QA/QE Best Practices for Core Transformation
Successful QA/QE modernization in insurance requires a shift in mindset. QA can no longer be treated as a defect management function that’s relegated to the end of a development cycle. Rather, insurers must consider QA as a strategic standard, implementing the following best practices to ensure customer satisfaction and operational efficiency:
- Establish a QA Center of Excellence to create a quality-oriented culture throughout the enterprise. Insurers can take these critical steps to establish a QA CoE: 1. dedicate QA resources right at the project’s inception, 2. conduct software testing whenever possible, and 3. establish feedback loops to share testing results with developers, business analysts, project owners, and any others associated with the project.
- Embrace “Shift Left” is now SOP in the software development at large. The longer a project progresses, the more expansive, costly, and challenging the errors are to resolve. Shift Left as a practice initiates testing as early in the development lifecycle as possible to address and fix such errors continuously and quickly.
- Retain the Best of Traditional Testing to maximize QA processes and outcomes. This includes, but is not limited to, adding technical expertise to QA teams, incorporating test automation into project definitions, and building dedicated performance and security testing teams.

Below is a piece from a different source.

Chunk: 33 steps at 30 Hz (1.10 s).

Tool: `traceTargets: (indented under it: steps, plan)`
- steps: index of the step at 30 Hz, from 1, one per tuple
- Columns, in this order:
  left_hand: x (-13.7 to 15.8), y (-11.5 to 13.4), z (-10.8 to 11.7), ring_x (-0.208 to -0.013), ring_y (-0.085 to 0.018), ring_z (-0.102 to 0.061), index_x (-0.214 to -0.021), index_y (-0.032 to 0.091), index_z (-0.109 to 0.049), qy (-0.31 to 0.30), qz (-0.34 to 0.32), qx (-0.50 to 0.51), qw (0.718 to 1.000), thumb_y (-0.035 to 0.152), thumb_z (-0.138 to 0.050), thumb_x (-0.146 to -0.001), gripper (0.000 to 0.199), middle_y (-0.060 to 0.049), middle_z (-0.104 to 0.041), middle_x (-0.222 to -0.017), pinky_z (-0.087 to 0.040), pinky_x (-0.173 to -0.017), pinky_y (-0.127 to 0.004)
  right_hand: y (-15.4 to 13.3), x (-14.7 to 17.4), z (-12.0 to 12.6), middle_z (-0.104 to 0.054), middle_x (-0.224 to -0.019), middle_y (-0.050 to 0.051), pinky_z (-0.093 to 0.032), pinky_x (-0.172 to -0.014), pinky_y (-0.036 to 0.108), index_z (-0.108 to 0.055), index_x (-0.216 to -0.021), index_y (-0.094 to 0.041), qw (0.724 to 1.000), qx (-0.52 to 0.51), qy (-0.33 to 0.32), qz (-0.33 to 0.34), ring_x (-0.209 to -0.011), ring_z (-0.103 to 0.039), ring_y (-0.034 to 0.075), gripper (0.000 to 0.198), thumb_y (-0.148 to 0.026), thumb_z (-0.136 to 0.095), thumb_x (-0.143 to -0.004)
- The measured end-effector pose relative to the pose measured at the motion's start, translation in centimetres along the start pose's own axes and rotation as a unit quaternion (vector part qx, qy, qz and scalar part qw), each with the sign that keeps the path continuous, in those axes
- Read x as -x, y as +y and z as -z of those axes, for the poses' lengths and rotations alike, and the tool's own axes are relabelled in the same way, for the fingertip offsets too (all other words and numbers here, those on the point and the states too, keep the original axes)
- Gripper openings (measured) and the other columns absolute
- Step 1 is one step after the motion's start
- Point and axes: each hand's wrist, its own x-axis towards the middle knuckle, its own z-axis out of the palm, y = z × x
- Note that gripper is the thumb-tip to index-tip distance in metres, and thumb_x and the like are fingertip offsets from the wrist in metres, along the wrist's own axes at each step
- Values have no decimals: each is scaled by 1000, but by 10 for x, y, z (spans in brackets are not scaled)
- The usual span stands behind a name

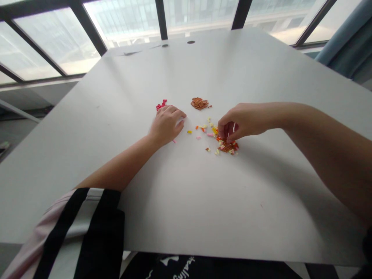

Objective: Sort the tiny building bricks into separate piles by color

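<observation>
Small building bricks lie in loose groups on the white table (186, 197). My right hand (232, 123) reaches into a mixed pile (228, 146) of brown, orange, cream and pink bricks. Its fingers are pinched together at the pile, and what they grip, if anything, is too small to name. Palm down, my left hand (167, 124) rests on the table with its fingers stretched out and slightly bent. Red bricks (161, 104) show just beyond its knuckles, and a thin pink piece (174, 141) pokes out beside it. A single yellow brick (189, 132) lies to its right.
A heap of brown bricks (199, 103) sits farther back, between the two hands. Scattered yellow, orange and pink bricks (203, 129) lie left of my right hand. Two round cable holes (191, 42) are near the far edge, before the windows. A blue-grey curtain (348, 42) hangs at right.
</observation>
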Motion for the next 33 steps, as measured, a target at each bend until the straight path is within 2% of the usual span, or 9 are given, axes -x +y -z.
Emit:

- Automate aggressively and systematically. Test automation can solve the need for continuous testing under constrained time frames. To reap its benefits, insurers should prioritize test automation based on strategic goals and organizational readiness. This includes automating all forms of testing, including build verification and smoke and regression tests, which require multiple tools. Over time, the tools-to-be-used can be further standardized.
- Evaluate and Leverage Solution Providers and Partners. These professionals may already have the honed expertise and advanced test automation tools required for QA modernization. Insurers must assess these providers’ quality of tools and technologies to see if they match the culture the firm wishes to build internally—the merge of both culture and technology are critical to achieve QA modernization goals. Insurers must also ensure that solution partners are rigorously measuring their own quality. Thus, insurers can have access to data that demonstrate continuous quality evaluation and evolution.
A dynamic QA/QE strategy serves as a significant differentiator to achieve core transformation success. Ultimately, insurers can implement these best practices to gain competitive advantage while simultaneously reducing risk: continuous testing, testing centers of excellence, and most importantly, a quality-driven culture with QA practices infused throughout development and production lifecycles.